Нанайцы-охотники рассказывали о санях, без собак летящих по снежным равнинам, и о самолетах, которые живут в глухой тайге.
Да, самолеты жили в тайге!
Шли эшелоны орудий, шли самолеты, танки, и впереди них шел человек.
Он уходил в тайгу, залегал на границах, плыл в море, строил города.
В середине зимы Ольга вернулась с севера на Посьет, в дом Варвары Ильинишны.
Отпустив мужа на север, Варвара увлеклась стройкой альгинового завода, и Ольга помогала ей писать докладные записки, а вечерами читала вслух восторженные письма товарищей из тайги. Ольге казалось, что она прозябает в глухой провинции, и ее брала зависть к товарищам.
В апреле она покатила в Хабаровск защищать смету фабрики водорослей, так как прошел слух, что стройку законсервируют. В Хабаровске сделала два доклада в краеведческом обществе и написала в газету подвал о новых стройматериалах из водорослей. Одних она убеждала йодом, других альгином из морской капусты, третьим давала рецепт: одно ведро альгина, три ведра глины, одно ведро песку — и вот вам глина непробойной крепости. Четвертых уверяла, что матрацы, набитые филлоспадиксом, не тонут в воде и вообще превосходны. Затем она записалась на прием к Михаилу Семеновичу.

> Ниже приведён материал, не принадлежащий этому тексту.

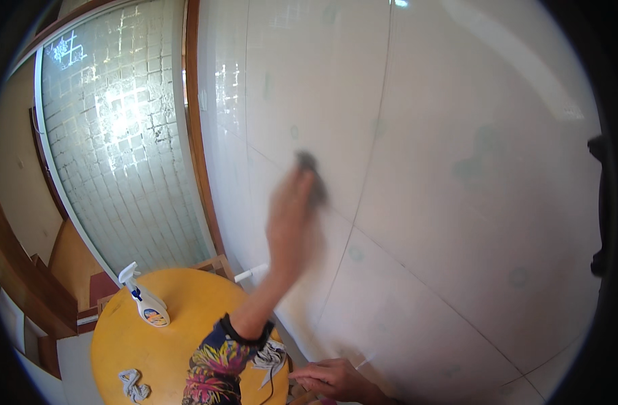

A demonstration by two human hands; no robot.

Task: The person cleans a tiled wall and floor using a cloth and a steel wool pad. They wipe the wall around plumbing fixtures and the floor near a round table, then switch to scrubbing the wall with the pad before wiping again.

В приемной никого не было, но ждать пришлось долго. Порученец Черняев испуганно прислушивался к звукам, идущим из кабинета, часто заглядывал в него, выходя каждый раз все более угнетенным.
Михаил Семенович был, действительно, один в этот вечер и рассчитывал уделить его Ольге. Но за полчаса до ее прихода Черняев принес стопку телеграмм, Михаил Семенович пробежал их все сразу, и его охватило чувство страшного одиночества и усталости. Только сейчас он понял и ощутил всем существом свое горе. Умер, перестал существовать Шотман! Смерть его постепенно приобретала в душе Михаила Семеновича размеры катастрофы, которая как бы еще продолжалась. Шотман все еще умирал в тысячах начатых им дел, и вот сейчас особенно грустно и страшно стало Михаилу Семеновичу.
Соломон Шотман свалился, как экспресс на полном ходу, сразу раздавив несколько чужих существований и перепутав сотня дел и отношений между людьми. Кто будет теперь хозяином золота? Кто расскажет о таежных нравах и привезет из далеких приисков каких-то ребят на учебу, каких-то стариков на показ? Кто поведет экспедиции? Кто станет драться за полтонны цемента для какого-нибудь клуба, до которого три года скачи — не доскачешь?